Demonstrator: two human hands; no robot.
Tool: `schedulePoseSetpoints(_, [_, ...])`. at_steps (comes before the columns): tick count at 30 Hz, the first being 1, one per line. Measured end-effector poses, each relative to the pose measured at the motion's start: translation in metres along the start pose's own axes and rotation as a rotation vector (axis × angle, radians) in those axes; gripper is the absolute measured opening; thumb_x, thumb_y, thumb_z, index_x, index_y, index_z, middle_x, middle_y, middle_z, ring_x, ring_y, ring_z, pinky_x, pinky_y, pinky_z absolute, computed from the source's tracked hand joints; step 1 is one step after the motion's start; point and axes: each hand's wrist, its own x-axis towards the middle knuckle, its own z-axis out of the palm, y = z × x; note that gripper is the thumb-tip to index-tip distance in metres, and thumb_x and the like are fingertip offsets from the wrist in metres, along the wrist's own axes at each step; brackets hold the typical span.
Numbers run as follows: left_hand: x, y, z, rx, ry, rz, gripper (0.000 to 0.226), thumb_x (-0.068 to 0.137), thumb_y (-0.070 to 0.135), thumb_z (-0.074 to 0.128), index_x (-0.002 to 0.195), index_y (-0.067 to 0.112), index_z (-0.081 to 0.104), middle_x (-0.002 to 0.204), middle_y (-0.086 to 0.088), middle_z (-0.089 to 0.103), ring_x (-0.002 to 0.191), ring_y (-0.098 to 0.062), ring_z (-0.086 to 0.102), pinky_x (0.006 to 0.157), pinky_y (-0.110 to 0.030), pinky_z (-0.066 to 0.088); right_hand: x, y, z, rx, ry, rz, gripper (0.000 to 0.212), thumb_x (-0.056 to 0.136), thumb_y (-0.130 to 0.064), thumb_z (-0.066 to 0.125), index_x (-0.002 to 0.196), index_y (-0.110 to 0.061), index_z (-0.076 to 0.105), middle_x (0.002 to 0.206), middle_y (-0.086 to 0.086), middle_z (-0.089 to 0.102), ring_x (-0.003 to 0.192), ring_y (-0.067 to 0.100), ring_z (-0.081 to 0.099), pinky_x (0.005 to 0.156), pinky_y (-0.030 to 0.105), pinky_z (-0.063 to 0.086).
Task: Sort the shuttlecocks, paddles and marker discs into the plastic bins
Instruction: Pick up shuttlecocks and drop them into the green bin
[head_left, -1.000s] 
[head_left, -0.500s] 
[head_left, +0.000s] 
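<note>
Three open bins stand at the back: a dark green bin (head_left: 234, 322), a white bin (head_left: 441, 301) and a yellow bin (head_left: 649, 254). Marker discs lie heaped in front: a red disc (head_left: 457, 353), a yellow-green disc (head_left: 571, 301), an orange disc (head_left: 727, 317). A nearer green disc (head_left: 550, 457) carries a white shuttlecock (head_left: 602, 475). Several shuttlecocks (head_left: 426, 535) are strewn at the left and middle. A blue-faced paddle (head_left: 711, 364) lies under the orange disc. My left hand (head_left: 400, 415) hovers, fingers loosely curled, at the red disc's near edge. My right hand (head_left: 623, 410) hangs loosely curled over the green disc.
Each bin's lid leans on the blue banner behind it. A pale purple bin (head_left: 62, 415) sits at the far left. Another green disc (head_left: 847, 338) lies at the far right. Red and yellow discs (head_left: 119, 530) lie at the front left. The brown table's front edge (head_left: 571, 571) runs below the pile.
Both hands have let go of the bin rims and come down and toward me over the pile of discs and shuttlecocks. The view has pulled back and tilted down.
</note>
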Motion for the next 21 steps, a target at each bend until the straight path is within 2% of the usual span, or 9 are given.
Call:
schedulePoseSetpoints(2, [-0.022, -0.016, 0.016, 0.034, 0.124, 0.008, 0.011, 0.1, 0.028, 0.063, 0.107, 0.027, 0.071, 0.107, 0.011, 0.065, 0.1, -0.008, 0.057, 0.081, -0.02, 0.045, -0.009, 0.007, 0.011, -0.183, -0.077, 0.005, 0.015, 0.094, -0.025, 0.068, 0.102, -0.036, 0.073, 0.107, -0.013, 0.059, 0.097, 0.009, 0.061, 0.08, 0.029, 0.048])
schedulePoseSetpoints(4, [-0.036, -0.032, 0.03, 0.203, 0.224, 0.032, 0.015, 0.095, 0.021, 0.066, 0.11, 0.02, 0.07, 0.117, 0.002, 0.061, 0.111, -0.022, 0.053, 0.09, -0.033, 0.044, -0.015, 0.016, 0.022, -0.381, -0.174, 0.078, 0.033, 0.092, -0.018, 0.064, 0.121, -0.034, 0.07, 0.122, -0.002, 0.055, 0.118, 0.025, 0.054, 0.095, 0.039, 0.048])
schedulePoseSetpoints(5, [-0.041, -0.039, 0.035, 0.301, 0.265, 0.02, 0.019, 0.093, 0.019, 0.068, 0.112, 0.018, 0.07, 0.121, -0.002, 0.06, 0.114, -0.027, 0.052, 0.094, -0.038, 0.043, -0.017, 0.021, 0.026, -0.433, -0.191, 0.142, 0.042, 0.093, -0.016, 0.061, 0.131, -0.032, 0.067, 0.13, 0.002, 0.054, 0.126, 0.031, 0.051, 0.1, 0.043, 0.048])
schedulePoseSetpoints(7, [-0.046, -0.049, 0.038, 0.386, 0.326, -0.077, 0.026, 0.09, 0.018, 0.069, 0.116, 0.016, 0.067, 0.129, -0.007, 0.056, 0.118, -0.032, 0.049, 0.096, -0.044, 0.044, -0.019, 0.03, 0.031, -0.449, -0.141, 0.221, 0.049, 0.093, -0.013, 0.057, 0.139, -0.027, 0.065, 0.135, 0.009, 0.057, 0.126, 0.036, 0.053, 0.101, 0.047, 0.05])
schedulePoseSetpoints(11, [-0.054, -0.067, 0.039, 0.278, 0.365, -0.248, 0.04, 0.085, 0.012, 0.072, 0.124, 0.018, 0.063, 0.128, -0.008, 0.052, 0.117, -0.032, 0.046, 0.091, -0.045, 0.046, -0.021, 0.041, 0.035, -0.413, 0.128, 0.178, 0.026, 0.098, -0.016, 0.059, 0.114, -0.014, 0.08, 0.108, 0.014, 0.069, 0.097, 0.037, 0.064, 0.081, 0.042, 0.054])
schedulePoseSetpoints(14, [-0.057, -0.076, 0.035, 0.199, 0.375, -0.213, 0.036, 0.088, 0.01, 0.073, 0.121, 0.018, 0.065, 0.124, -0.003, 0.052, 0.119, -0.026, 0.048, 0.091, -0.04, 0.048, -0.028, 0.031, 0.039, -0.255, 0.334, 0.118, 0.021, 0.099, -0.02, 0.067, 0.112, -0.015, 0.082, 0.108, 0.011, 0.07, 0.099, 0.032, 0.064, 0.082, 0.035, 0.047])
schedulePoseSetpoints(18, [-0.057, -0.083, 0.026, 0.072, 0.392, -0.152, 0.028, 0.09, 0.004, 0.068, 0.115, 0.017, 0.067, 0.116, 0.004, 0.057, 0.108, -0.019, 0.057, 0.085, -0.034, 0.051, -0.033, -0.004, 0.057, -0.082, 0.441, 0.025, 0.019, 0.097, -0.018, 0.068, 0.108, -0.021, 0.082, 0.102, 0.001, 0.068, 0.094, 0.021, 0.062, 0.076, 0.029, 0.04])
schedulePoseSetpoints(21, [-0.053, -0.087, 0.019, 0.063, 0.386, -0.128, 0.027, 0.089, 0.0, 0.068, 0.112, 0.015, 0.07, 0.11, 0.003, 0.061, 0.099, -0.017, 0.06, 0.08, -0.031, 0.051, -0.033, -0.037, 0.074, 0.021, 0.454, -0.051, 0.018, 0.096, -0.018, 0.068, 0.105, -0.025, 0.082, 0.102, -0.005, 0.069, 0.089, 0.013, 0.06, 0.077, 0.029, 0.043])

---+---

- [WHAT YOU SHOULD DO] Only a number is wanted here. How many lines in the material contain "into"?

- [REPLY TO THE EXERCISE] 2